Participants were followed for a median duration of 27 weeks (IQR: 25-30) while on  TLD. Among them, 98% achieved virological suppression with VL < 1000 copies/ml, and only two participants with VL > 1000 copies/ml showed no baseline SDRMs (Surveillance Drug Resistance Mutations). Additionally, they did not develop acquired drug resistance to DTG.

Informed consent was obtained from all participants. For the enrolled patients, the protease (PR), reverse transcriptase (RT) (150), and integrase (IN) (137) regions of the HIV-1 pol gene were sequenced through Sanger sequencing. The mutations and subtypes were then analyzed. After a comprehensive review of sociodemographic and clinical characteristics of the participants, a detailed analysis of individual mutations and classes of inhibitors was conducted.

All sequences were confirmed to be HIV-1 subtype C. The prevalence of SDRMs was found to be 19%, with 15% of them associated with NNRTIs (Non-Nucleoside Reverse Transcriptase Inhibitors). This prevalence is broadly consistent with many other findings. No SDRMs to INSTIs (Integrase Strand Transfer Inhibitors) were observed among both ART-naïve and experienced patients, though some accessory mutations were identified.

The authors draw an optimistic conclusion that "DTG is more likely to address the problems of HIVDR in Africa."

Indeed, the article contains all the necessary and sufficient information regarding the presented work and the appropriate conclusions. Only minor remarks are provided below.

Comments:

·       Line 50: "…knowledge of major INSTI-DRMs and polymorphisms remains very limited in this geographical context." Since the analysis of polymorphisms is promised, the results section should specify the polymorphic mutations identified, especially given the 100% subtype C homogeneity.

·       Line 63: "…obtained written informed consent before participant recruitment." It is essential to include the approval date and number from the ethics committee.

·       Pages 2-3: detailed procedures for viral load determination, nucleic acid isolation, and amplification are outlined, when involving commercial laboratory kits. This section could be more concise by stating that all tests were conducted in accordance with the manufacturer's instructions. This approach can be chosen at the authors' discretion.

Author Response

  Line 50: "…knowledge of major INSTI-DRMs and polymorphisms remains very limited in this geographical context." Since the analysis of polymorphisms is promised, the results section should specify the polymorphic mutations identified, especially given the 100% subtype C homogeneity.

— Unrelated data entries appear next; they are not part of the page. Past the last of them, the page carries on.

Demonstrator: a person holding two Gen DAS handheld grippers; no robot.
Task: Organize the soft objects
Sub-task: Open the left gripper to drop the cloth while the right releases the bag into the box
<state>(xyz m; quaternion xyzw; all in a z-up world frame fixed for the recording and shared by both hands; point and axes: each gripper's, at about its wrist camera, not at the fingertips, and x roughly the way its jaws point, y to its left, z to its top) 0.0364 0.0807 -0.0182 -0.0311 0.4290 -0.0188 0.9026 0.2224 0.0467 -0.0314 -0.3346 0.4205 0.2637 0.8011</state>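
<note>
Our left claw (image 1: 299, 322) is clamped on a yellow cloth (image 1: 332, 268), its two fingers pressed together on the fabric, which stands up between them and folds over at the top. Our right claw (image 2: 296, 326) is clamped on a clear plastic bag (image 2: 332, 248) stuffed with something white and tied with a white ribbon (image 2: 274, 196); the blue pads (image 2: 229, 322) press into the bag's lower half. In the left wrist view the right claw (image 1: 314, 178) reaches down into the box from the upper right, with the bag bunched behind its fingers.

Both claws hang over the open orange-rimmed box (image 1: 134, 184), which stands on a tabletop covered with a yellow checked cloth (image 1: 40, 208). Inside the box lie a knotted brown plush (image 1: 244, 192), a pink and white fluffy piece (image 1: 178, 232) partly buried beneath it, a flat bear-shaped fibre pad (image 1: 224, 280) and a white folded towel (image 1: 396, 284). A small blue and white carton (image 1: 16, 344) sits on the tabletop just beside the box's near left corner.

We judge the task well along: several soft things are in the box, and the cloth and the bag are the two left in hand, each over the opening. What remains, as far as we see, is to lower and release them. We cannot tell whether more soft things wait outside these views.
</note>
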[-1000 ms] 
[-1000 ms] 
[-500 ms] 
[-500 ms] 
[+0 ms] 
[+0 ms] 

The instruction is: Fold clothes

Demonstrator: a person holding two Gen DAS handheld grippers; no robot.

Response: All polymorphic mutations found in this study have now been added in the result section.

Line 63: "…obtained written informed consent before participant recruitment." It is essential to include the approval date and number from the ethics committee.

Response: This information had been provided on page 9 under Institutional Review Board Statement.

Pages 2-3: detailed procedures for viral load determination, nucleic acid isolation, and amplification are outlined, when involving commercial laboratory kits. This section could be more concise by stating that all tests were conducted in accordance with the manufacturer's instructions. This approach can be chosen at the authors' discretion.

Response: The authors have clarified that all detailed procedures were conducted in accordance with the manufacturer's instructions.